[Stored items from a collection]
===============

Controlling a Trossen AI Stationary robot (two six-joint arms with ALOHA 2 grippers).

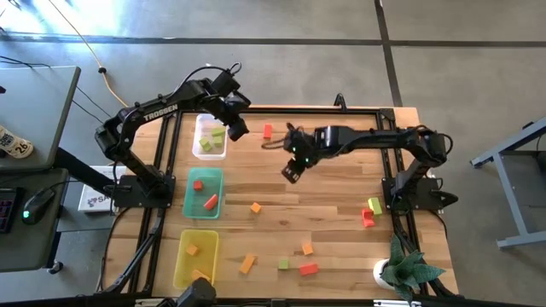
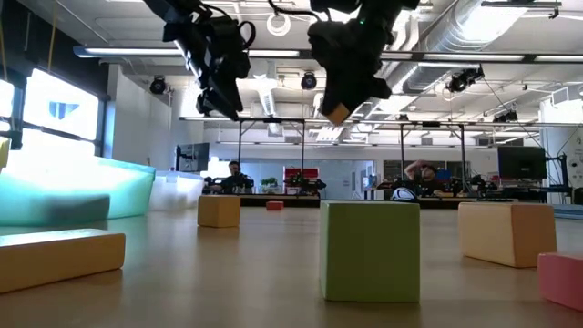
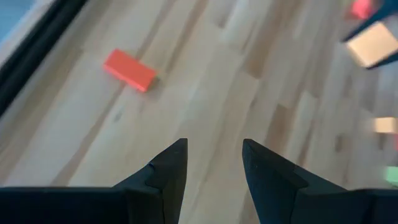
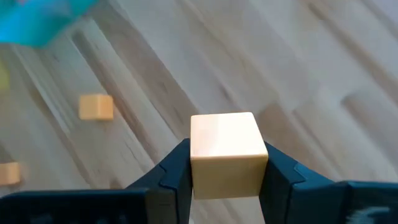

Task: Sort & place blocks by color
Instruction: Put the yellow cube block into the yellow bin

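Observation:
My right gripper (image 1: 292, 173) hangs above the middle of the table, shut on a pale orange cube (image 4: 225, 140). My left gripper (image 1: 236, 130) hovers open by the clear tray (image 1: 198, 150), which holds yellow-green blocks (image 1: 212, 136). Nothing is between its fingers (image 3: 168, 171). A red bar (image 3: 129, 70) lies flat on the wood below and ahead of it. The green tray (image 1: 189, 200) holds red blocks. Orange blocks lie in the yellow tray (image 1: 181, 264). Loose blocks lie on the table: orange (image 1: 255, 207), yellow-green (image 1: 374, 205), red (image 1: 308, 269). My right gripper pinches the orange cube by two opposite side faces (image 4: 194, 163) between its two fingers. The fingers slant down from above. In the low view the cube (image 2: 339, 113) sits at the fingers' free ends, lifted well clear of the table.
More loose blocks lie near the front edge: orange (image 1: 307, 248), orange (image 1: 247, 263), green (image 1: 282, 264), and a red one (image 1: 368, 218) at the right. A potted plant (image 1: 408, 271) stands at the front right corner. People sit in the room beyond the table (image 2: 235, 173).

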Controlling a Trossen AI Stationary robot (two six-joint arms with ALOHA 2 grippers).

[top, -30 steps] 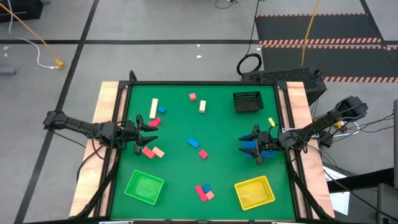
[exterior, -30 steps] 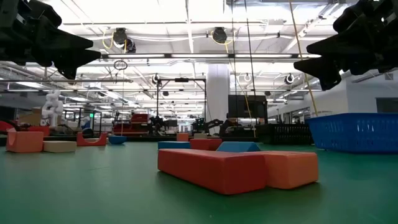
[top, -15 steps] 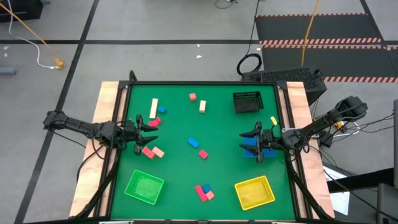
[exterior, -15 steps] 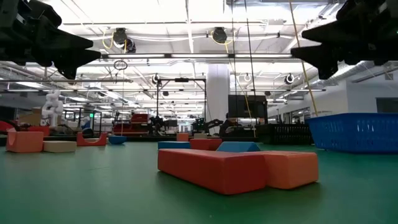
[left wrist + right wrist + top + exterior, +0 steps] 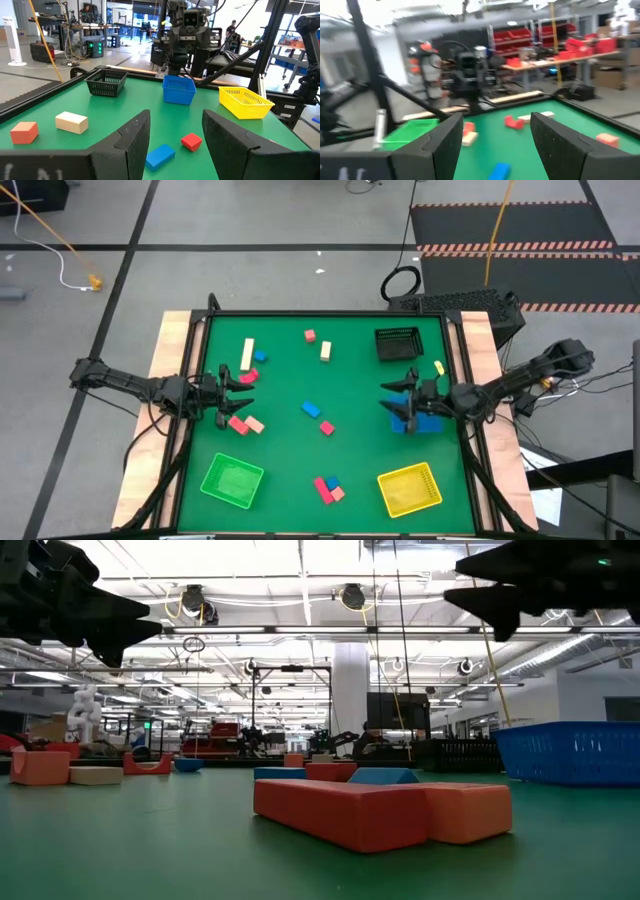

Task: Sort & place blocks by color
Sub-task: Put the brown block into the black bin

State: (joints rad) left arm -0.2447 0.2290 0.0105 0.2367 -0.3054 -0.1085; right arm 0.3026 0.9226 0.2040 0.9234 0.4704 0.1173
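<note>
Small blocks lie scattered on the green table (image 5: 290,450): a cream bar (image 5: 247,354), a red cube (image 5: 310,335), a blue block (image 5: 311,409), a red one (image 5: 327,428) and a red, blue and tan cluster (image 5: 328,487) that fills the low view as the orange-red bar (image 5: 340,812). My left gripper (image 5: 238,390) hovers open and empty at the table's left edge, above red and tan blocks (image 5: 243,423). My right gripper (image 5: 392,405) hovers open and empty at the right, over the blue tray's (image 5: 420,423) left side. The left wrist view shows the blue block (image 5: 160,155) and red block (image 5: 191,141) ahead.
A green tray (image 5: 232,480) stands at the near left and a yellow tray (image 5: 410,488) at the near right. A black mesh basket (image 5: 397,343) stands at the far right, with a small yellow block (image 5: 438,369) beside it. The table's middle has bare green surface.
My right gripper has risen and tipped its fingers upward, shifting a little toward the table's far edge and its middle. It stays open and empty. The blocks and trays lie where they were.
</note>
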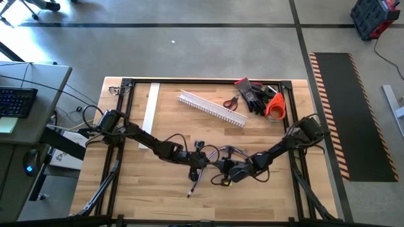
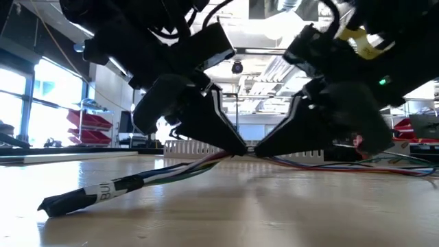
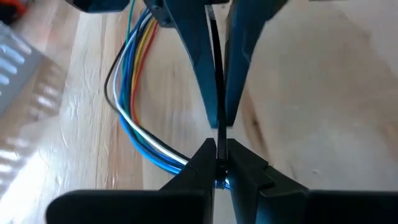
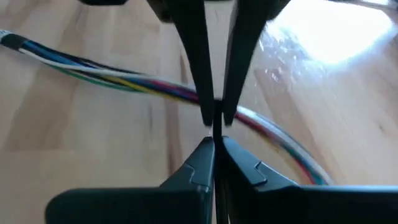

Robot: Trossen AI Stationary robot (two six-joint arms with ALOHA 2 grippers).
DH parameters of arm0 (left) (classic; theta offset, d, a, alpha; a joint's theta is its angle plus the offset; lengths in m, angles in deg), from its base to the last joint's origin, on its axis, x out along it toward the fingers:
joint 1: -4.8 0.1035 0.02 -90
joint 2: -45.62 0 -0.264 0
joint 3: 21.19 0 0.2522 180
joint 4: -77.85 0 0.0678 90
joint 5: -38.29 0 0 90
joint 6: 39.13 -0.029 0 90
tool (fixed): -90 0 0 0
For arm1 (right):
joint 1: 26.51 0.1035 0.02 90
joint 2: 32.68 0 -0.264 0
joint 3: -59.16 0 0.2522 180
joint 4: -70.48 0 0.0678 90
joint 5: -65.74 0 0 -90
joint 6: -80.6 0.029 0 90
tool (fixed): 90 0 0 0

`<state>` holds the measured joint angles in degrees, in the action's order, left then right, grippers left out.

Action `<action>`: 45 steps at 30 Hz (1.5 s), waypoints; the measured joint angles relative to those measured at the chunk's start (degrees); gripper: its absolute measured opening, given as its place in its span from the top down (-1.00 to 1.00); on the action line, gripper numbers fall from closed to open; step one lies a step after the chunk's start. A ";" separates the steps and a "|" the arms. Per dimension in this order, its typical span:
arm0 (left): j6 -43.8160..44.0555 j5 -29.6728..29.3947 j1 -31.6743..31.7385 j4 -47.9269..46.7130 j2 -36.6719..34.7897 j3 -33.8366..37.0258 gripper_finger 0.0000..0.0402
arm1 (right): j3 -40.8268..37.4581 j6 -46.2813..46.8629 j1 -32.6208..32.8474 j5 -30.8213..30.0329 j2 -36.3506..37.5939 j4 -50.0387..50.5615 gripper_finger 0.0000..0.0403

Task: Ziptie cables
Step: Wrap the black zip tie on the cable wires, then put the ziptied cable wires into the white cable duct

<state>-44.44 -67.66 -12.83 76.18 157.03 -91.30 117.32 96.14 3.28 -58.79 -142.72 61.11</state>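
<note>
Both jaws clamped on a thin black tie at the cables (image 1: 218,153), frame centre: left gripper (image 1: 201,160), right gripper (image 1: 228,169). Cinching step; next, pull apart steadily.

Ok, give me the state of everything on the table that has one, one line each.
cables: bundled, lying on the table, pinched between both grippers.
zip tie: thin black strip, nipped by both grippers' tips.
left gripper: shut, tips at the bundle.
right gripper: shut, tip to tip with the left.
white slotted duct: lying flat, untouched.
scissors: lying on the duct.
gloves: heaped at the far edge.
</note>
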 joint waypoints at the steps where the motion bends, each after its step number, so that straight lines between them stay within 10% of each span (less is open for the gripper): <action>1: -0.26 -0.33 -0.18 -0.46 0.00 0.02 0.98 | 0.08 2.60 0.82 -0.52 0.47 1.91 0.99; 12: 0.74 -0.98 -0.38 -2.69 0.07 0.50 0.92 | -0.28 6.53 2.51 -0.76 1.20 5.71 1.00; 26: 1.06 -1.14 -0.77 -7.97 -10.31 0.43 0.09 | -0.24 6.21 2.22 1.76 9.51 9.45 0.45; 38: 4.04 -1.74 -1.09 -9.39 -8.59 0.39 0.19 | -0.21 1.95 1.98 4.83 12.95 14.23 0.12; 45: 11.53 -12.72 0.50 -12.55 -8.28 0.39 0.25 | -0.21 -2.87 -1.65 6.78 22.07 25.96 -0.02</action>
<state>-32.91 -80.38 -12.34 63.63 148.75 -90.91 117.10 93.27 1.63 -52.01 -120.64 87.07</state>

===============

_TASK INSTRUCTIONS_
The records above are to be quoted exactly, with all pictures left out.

_ANSWER SECTION_
Controlling a Trossen AI Stationary robot (two six-joint arms with ALOHA 2 grippers).


Task: Sort & place blocks by color
Instruction: Put the yellow cube block into the yellow bin

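Observation:
My right gripper (image 1: 292, 173) hangs above the middle of the table, shut on a pale orange cube (image 4: 225, 140). My left gripper (image 1: 236, 130) hovers open by the clear tray (image 1: 198, 150), which holds yellow-green blocks (image 1: 212, 136). Nothing is between its fingers (image 3: 168, 171). A red bar (image 3: 129, 70) lies flat on the wood below and ahead of it. The green tray (image 1: 189, 200) holds red blocks. Orange blocks lie in the yellow tray (image 1: 181, 264). Loose blocks lie on the table: orange (image 1: 255, 207), yellow-green (image 1: 374, 205), red (image 1: 308, 269). My right gripper pinches the orange cube by two opposite side faces (image 4: 194, 163) between its two fingers. The fingers slant down from above. In the low view the cube (image 2: 339, 113) sits at the fingers' free ends, lifted well clear of the table.
More loose blocks lie near the front edge: orange (image 1: 307, 248), orange (image 1: 247, 263), green (image 1: 282, 264), and a red one (image 1: 368, 218) at the right. A potted plant (image 1: 408, 271) stands at the front right corner. People sit in the room beyond the table (image 2: 235, 173).
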
Controlling a Trossen AI Stationary robot (two six-joint arms with ALOHA 2 grippers).

[top, -30 steps] 
[exterior, -30 steps] 
[top, -15 steps] 
[exterior, -15 steps] 
[left wrist + right wrist + top + exterior, +0 steps] 

Task: Sort & place blocks by color
Sub-task: Put the brown block into the black bin

State: (joints rad) left arm -0.2447 0.2290 0.0105 0.2367 -0.3054 -0.1085; right arm 0.3026 0.9226 0.2040 0.9234 0.4704 0.1173
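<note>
Small blocks lie scattered on the green table (image 5: 290,450): a cream bar (image 5: 247,354), a red cube (image 5: 310,335), a blue block (image 5: 311,409), a red one (image 5: 327,428) and a red, blue and tan cluster (image 5: 328,487) that fills the low view as the orange-red bar (image 5: 340,812). My left gripper (image 5: 238,390) hovers open and empty at the table's left edge, above red and tan blocks (image 5: 243,423). My right gripper (image 5: 392,405) hovers open and empty at the right, over the blue tray's (image 5: 420,423) left side. The left wrist view shows the blue block (image 5: 160,155) and red block (image 5: 191,141) ahead.
A green tray (image 5: 232,480) stands at the near left and a yellow tray (image 5: 410,488) at the near right. A black mesh basket (image 5: 397,343) stands at the far right, with a small yellow block (image 5: 438,369) beside it. The table's middle has bare green surface.
My right gripper has risen and tipped its fingers upward, shifting a little toward the table's far edge and its middle. It stays open and empty. The blocks and trays lie where they were.
</note>
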
Robot: Trossen AI Stationary robot (two six-joint arms with ALOHA 2 grippers).
DH parameters of arm0 (left) (classic; theta offset, d, a, alpha; a joint's theta is its angle plus the offset; lengths in m, angles in deg), from its base to the last joint's origin, on its axis, x out along it toward the fingers:
joint 1: -4.8 0.1035 0.02 -90
joint 2: -45.62 0 -0.264 0
joint 3: 21.19 0 0.2522 180
joint 4: -77.85 0 0.0678 90
joint 5: -38.29 0 0 90
joint 6: 39.13 -0.029 0 90
tool (fixed): -90 0 0 0
For arm1 (right):
joint 1: 26.51 0.1035 0.02 90
joint 2: 32.68 0 -0.264 0
joint 3: -59.16 0 0.2522 180
joint 4: -70.48 0 0.0678 90
joint 5: -65.74 0 0 -90
joint 6: -80.6 0.029 0 90
tool (fixed): 90 0 0 0

`<state>` holds the measured joint angles in degrees, in the action's order, left then right, grippers left out.

Action `<action>`: 45 steps at 30 Hz (1.5 s), waypoints; the measured joint angles relative to those measured at the chunk's start (degrees); gripper: its absolute measured opening, given as its place in its span from the top down (-1.00 to 1.00); on the action line, gripper numbers fall from closed to open; step one lies a step after the chunk's start. A ";" separates the steps and a "|" the arms. Per dimension in this order, its typical span:
arm0 (left): j6 -43.8160..44.0555 j5 -29.6728..29.3947 j1 -31.6743..31.7385 j4 -47.9269..46.7130 j2 -36.6719..34.7897 j3 -33.8366..37.0258 gripper_finger 0.0000..0.0402
arm1 (right): j3 -40.8268..37.4581 j6 -46.2813..46.8629 j1 -32.6208..32.8474 j5 -30.8213..30.0329 j2 -36.3506..37.5939 j4 -50.0387..50.5615 gripper_finger 0.0000..0.0403

Task: Ziptie cables
Step: Wrap the black zip tie on the cable wires, then put the ziptied cable wires into the white cable duct

<state>-44.44 -67.66 -12.83 76.18 157.03 -91.30 117.32 96.14 3.28 -58.79 -142.72 61.11</state>
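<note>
Both jaws clamped on a thin black tie at the cables (image 1: 218,153), frame centre: left gripper (image 1: 201,160), right gripper (image 1: 228,169). Cinching step; next, pull apart steadily.

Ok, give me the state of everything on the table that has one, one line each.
cables: bundled, lying on the table, pinched between both grippers.
zip tie: thin black strip, nipped by both grippers' tips.
left gripper: shut, tips at the bundle.
right gripper: shut, tip to tip with the left.
white slotted duct: lying flat, untouched.
scissors: lying on the duct.
gloves: heaped at the far edge.
</note>
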 joint waypoints at the steps where the motion bends, each after its step number, so that straight lines between them stay within 10% of each span (less is open for the gripper): <action>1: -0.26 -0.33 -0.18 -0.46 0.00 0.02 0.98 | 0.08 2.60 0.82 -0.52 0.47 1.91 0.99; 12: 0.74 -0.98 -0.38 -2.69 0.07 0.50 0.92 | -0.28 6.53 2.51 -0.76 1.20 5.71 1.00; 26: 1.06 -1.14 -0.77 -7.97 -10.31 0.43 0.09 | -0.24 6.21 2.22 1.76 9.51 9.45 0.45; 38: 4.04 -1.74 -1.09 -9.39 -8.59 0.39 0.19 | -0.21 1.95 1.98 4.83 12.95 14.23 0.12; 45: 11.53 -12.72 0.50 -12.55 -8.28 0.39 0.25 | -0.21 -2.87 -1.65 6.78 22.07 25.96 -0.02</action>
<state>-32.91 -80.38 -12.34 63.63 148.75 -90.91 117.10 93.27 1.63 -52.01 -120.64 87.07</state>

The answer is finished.